在政府工程實務中,有些人本身沒有投標資格,卻仍想參與政府標案。於是便找上具有投標資格的公司,借用公司名義與專業證照參與投標,再依標案金額分帳。這種做法在業界常被稱為「借牌投標」。但如果雙方簽一份「合作備忘錄」,把關係包裝成合作經營,是否就能避開法律責任?最高法院在一件判決中這麼說。
【案件經過】
本案中,一名男子因自身並不具備承接政府工程設計與監造服務標案的投標資格,於是與一家具有投標資格的公司負責人私下協議,由該公司提供公司名義與土木技師執業證照,讓男子可以用該公司的名義參與政府工程標案投標。
在這樣的合作模式下,男子陸續以該公司名義參與多件政府工程設計與監造服務標案投標,相關投標文件多由男子指示員工製作並寄出,最終也成功得標多件標案。
依雙方事前約定,標案完成後,公司負責人可以從標案服務費中抽取一定比例作為報酬,作為提供公司名義與技師資格的對價,累計金額達數十萬元至數百萬元不等。
檢察官認為,男子本身並不具備投標資格,卻透過借用公司名義及技師證照參與政府標案,屬於「借牌投標」;而公司負責人明知此情形,仍提供公司名義與證照供他人使用,涉及容許他人借牌投標,因此依政府採購法第87條第5項規定提起公訴。公司本身則可能因負責人執行業務犯罪,而依同法第92條負擔罰金責任。
【一審判決:難以認定借牌】
一審法院審理後,認為本案是否屬於借牌投標仍有疑問,因此判決被告無罪。
一審法院指出,男子與金門地區員工的勞保與健保均登記在該公司名下,而公司每月也可以派員巡視工地,若發現缺失,男子必須依指示改善。此外,公司對男子以及當地員工仍具有任免權。從外部客觀情形來看,各項標案也是由該公司名義履約。至於實際分工上,男子雖可取得金門地區標案價金約75%至80%,但同時也必須負責當地所有人事、施工與營運成本,並可以公司名義對外進行簽名、用印、投標、雇工與履約等行為。

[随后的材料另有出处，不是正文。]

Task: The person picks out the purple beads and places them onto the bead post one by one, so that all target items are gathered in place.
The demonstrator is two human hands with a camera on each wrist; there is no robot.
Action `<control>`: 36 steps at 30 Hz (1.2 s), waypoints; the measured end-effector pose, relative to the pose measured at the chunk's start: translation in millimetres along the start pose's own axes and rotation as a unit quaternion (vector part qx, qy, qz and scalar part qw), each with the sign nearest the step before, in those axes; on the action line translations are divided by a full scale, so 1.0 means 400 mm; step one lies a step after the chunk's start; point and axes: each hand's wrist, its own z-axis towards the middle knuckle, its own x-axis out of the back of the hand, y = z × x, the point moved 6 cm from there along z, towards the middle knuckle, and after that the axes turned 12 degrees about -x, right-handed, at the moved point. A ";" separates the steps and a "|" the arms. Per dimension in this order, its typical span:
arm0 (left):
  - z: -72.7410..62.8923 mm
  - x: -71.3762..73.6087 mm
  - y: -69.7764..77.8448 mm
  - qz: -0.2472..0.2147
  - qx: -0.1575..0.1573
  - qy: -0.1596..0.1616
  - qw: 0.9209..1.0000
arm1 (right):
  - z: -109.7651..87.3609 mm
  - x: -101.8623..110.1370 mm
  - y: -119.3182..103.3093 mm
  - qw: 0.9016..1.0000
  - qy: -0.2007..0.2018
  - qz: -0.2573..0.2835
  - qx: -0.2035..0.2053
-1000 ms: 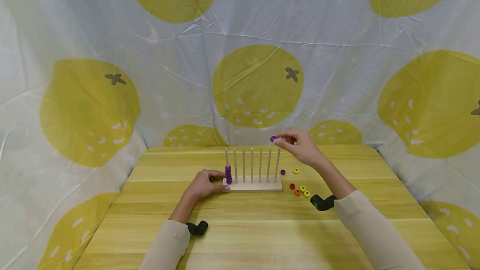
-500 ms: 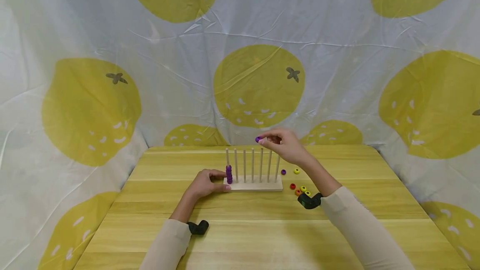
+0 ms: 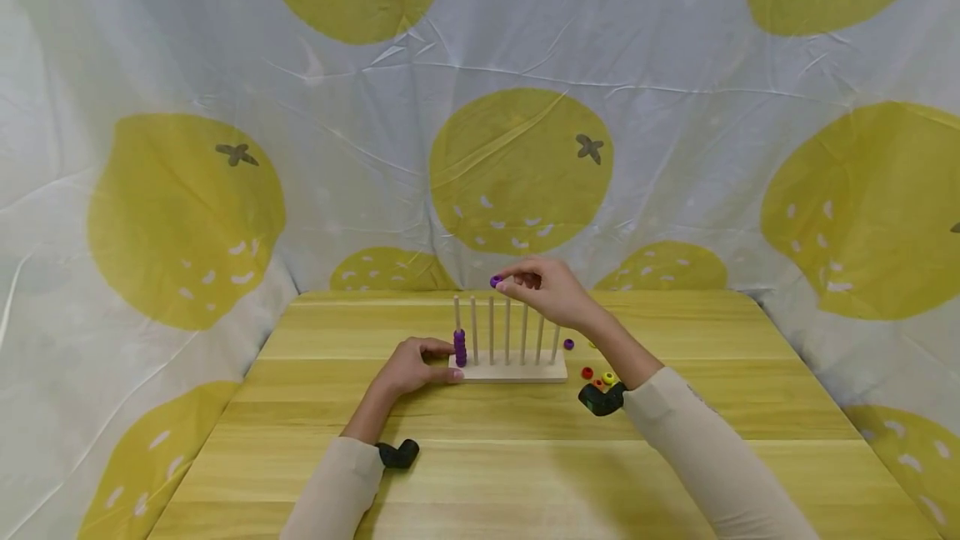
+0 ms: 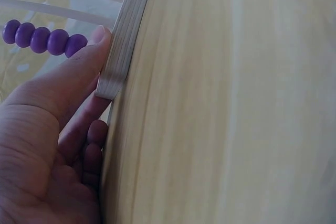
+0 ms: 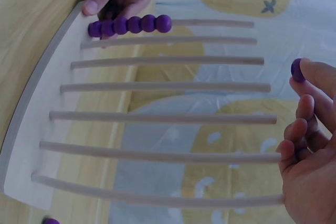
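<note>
A wooden peg rack (image 3: 517, 370) with a row of upright pegs stands mid-table. Its leftmost peg carries a stack of several purple beads (image 3: 460, 348), the peg's top bare above them. My left hand (image 3: 408, 367) grips the left end of the base, its thumb (image 4: 97, 43) on the base beside the lowest bead. Above the peg tops, my right hand (image 3: 551, 290) pinches one purple bead (image 5: 297, 71) between thumb and forefinger, its other fingers curled loosely. In the right wrist view, that bead is beyond the peg tips, apart from them.
Right of the rack lie loose beads: a purple bead (image 3: 568, 344), a red bead (image 3: 587, 372), a yellow bead (image 3: 608, 378) and an orange one partly hidden by the right wrist's black camera (image 3: 602, 398). A lemon-print cloth (image 3: 517, 48) hangs behind the wooden table (image 3: 480, 482).
My right hand has moved left over the pegs with the purple bead, from the rack's right end to about its middle. My left hand keeps its place on the base.
</note>
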 end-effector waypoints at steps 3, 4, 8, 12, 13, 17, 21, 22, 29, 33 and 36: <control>0.001 -0.001 0.000 0.000 -0.001 -0.001 1.000 | 0.008 -0.007 -0.014 1.000 -0.004 -0.001 0.000; 0.001 -0.001 0.000 -0.001 -0.001 -0.001 1.000 | 0.011 -0.010 -0.018 1.000 -0.006 0.001 0.000; 0.003 -0.004 0.001 -0.004 -0.001 -0.001 1.000 | 0.026 -0.025 -0.033 1.000 -0.010 0.003 0.004; 0.005 -0.006 0.002 0.000 -0.005 -0.003 1.000 | 0.041 -0.042 -0.044 1.000 -0.016 0.003 0.005; 0.005 -0.007 0.002 0.001 -0.007 -0.003 1.000 | 0.045 -0.046 -0.047 1.000 -0.018 0.001 0.006; 0.005 -0.009 0.001 -0.003 -0.015 -0.006 1.000 | 0.058 -0.062 -0.052 1.000 -0.025 0.003 0.006; 0.004 -0.010 0.002 -0.005 -0.021 -0.006 1.000 | 0.067 -0.074 -0.052 0.999 -0.031 0.008 0.007; 0.005 -0.010 0.002 -0.005 -0.021 -0.006 1.000 | 0.069 -0.077 -0.052 0.999 -0.033 0.008 0.007; 0.006 -0.007 0.003 -0.005 -0.020 -0.006 1.000 | 0.071 -0.097 -0.053 0.999 -0.040 0.001 0.016; 0.003 -0.003 0.003 -0.006 -0.014 -0.005 1.000 | 0.075 -0.110 -0.056 0.999 -0.038 -0.015 0.030; 0.001 -0.002 0.002 -0.009 -0.015 -0.005 1.000 | 0.075 -0.118 -0.057 0.998 -0.036 -0.025 0.034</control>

一審法院認為,如果從這些外部表徵與內部權利義務關係觀察,雙方更像是「區域合作、分工經營」,而非單純將公司資格出借給外人使用。因此,檢察官提出的證據尚未達到排除合理懷疑的程度,最終判決無罪。
【二審改判有罪,最高法院維持】
案件上訴後,二審法院改認為本案仍屬借牌投標,並判決有罪,而最高法院也維持二審見解。
最高法院指出,男子與公司負責人確實簽署了一份「合作備忘錄」,表面上看似合作關係,但實際內容卻是由公司提供公司大小章、技師證照與相關資格文件,讓男子可以用公司名義參與投標。
男子則負責製作投標文件、參與議價以及後續履約工作。作為交換條件,公司負責人可以依每件標案金額抽取約兩成至兩成五不等的報酬。
最高法院認為,如果容許民間以合作備忘錄或其他契約形式,包裝實質上的借牌投標行為,將違背政府採購制度確保公平競爭與採購品質的立法目的,也可能侵害公共利益,因此法律並不允許。
最終認定男子、公司負責人以及公司本身均須依政府採購法相關規定負擔刑事責任。
【律師觀點】
在政府工程採購實務,「借牌投標」一直是檢調偵辦政府採購案件的重要類型之一。
有些業者為了取得政府標案,會透過簽署「合作備忘錄」、「顧問契約」或「技術合作協議」等方式,試圖將借牌關係包裝成合作經營模式。
然而,從本案最高法院的見解可以看出,法院在判斷是否構成借牌投標時,並不會只看契約名稱或書面形式,而是會進一步檢視實際投標與履約的運作模式。
如果實際情況是由不具投標資格的人主導投標、製作標案文件、參與議價並負責履約,而具有資格的公司僅提供公司名義、技師證照或資格文件,並按標案金額抽取固定比例報酬,法院仍可能認定這樣的安排屬於借牌投標。
因此,即使雙方簽署了合作契約或備忘錄,也不代表一定合法。真正的關鍵仍在於合作是否具有實質經營內容,還是只是形式包裝。
對於廠商而言,只要涉及名義投標、資格借用或證照提供等情形,都可能面臨違反政府採購法的刑事責任,實務上仍應特別注意。